Case study: How does a bike-share navigate speedy success?¶
Mohit Pammu, MBA
Table of Contents¶
- Overview
- Scenario
- Ask
3.1 Business Task
3.2 Key Stakeholders - Prepare
- Process
5.1 Establish Workspace
5.2 Data Import
5.3 Data Cleaning - Analyze
6.1 Descriptive Analysis
6.2 Key Takeaways - Share
7.1 Figure 1: Number of Rides by Day and Rider Type
7.2 Figure 2: Number of Rides by Day and Bike Type
7.3 Figure 3: Average Ride Duration by Day and Rider Type
7.4 Figure 4: Average Ride Duration by Day and Bike Type
7.5 Figure 5: Number of Rides by Month and Rider Type
7.6 Figure 6: Number of Rides by Month and Bike Type
7.7 Figure 7: Average Ride Duration by Month and Rider Type
7.8 Figure 8: Average Ride Duration by Month and Bike Type
7.9 Figure 9: Number of Rides by Bike Type and Rider Type - Act
8.1 Recommendations
8.2 Conclusion
2. Scenario¶
"You are a junior data analyst working on the marketing analyst team at Cyclistic, a bike-share company in Chicago. The director of marketing believes the company’s future success depends on maximizing the number of annual memberships. Therefore, your team wants to understand how casual riders and annual members use Cyclistic bikes differently. From these insights, your team will design a new marketing strategy to convert casual riders into annual members. But first, Cyclistic executives must approve your recommendations, so they must be backed up with compelling data insights and professional data visualizations."
3. Ask¶
3.1 Business Task¶
The key business task assigned by the Marketing Director is: "How do annual members and casual riders use Cyclistic bikes differently?"

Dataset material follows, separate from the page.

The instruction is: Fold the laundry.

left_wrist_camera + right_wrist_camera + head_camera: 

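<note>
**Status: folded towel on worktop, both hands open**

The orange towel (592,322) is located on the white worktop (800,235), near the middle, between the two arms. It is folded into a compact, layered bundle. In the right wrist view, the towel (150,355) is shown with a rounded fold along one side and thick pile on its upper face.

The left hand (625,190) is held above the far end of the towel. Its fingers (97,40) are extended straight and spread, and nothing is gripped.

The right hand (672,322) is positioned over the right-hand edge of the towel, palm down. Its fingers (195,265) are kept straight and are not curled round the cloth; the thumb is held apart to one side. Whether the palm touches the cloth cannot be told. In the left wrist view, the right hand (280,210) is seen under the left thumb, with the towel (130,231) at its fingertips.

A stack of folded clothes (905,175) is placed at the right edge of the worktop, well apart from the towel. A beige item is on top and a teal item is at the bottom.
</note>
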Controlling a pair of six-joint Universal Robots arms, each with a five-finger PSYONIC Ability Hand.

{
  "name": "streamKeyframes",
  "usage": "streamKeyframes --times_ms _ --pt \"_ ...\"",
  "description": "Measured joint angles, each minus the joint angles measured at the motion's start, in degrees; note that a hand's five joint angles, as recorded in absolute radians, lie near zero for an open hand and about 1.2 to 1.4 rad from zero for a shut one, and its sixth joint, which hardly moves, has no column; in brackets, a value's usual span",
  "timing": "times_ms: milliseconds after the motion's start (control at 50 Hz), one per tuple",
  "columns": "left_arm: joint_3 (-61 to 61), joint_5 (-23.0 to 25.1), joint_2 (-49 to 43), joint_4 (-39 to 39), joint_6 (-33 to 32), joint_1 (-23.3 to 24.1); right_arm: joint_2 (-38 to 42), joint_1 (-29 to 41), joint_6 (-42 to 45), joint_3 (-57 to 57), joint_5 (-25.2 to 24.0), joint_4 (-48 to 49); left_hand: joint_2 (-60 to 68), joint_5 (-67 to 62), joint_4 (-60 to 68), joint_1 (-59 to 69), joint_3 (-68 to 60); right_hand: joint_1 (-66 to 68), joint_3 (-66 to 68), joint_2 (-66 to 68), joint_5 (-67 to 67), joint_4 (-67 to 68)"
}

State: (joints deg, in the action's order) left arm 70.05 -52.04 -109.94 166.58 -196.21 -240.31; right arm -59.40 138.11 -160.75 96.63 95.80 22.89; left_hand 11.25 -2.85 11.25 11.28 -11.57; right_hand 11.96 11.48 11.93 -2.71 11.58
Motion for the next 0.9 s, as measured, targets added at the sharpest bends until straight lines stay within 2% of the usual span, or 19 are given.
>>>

Finance analysts for the company have determined that annual members are much more profitable than casual riders, therefore, a thorough analysis of historical data will help the team to better understand usage trends among the different memberships and craft an effective marketing strategy to convert casual users to members rather than simply targeting new customers.
3.2 Key Stakeholders¶
Cyclistic executive team
Lily Moreno (Director of Marketing)
Cyclistic marketing analytics team
4. Prepare¶
Data for this analysis has been provided by Divvy, deemed credible, and has been securely stored locally as well on kaggle
The Data License Agreement can be found on this link and permits its use
All files are in .csv format
# Load necessary packages
library("tidyverse") # Metapackage of all tidyverse packages
library("conflicted") # Manages conflicts
library("readxl") # Reads Excel files
conflict_prefer("filter", "dplyr") # Setting filter as default choice
conflict_prefer("lag", "dplyr") # Setting lag as default choice
5.2 Data Import¶
Prior to import, all .csv files have been converted to .xlsx files.
Import 12 files to kaggle, each file representing one month from the year 2023 dataset utlizing the read_excel function.
# Import the datasets for each month
options(warn=-1)
y2023_01 <- read_excel("/kaggle/input/divvy-tripdata-2023/2023.01-divvy-tripdata.xlsx")
y2023_02 <- read_excel("/kaggle/input/divvy-tripdata-2023/2023.02-divvy-tripdata.xlsx")
y2023_03 <- read_excel("/kaggle/input/divvy-tripdata-2023/2023.03-divvy-tripdata.xlsx")
y2023_04 <- read_excel("/kaggle/input/divvy-tripdata-2023/2023.04-divvy-tripdata.xlsx")
y2023_05 <- read_excel("/kaggle/input/divvy-tripdata-2023/2023.05-divvy-tripdata.xlsx")
y2023_06 <- read_excel("/kaggle/input/divvy-tripdata-2023/2023.06-divvy-tripdata.xlsx")
y2023_07 <- read_excel("/kaggle/input/divvy-tripdata-2023/2023.07-divvy-tripdata.xlsx")
y2023_08 <- read_excel("/kaggle/input/divvy-tripdata-2023/2023.08-divvy-tripdata.xlsx")
y2023_09 <- read_excel("/kaggle/input/divvy-tripdata-2023/2023.09-divvy-tripdata.xlsx")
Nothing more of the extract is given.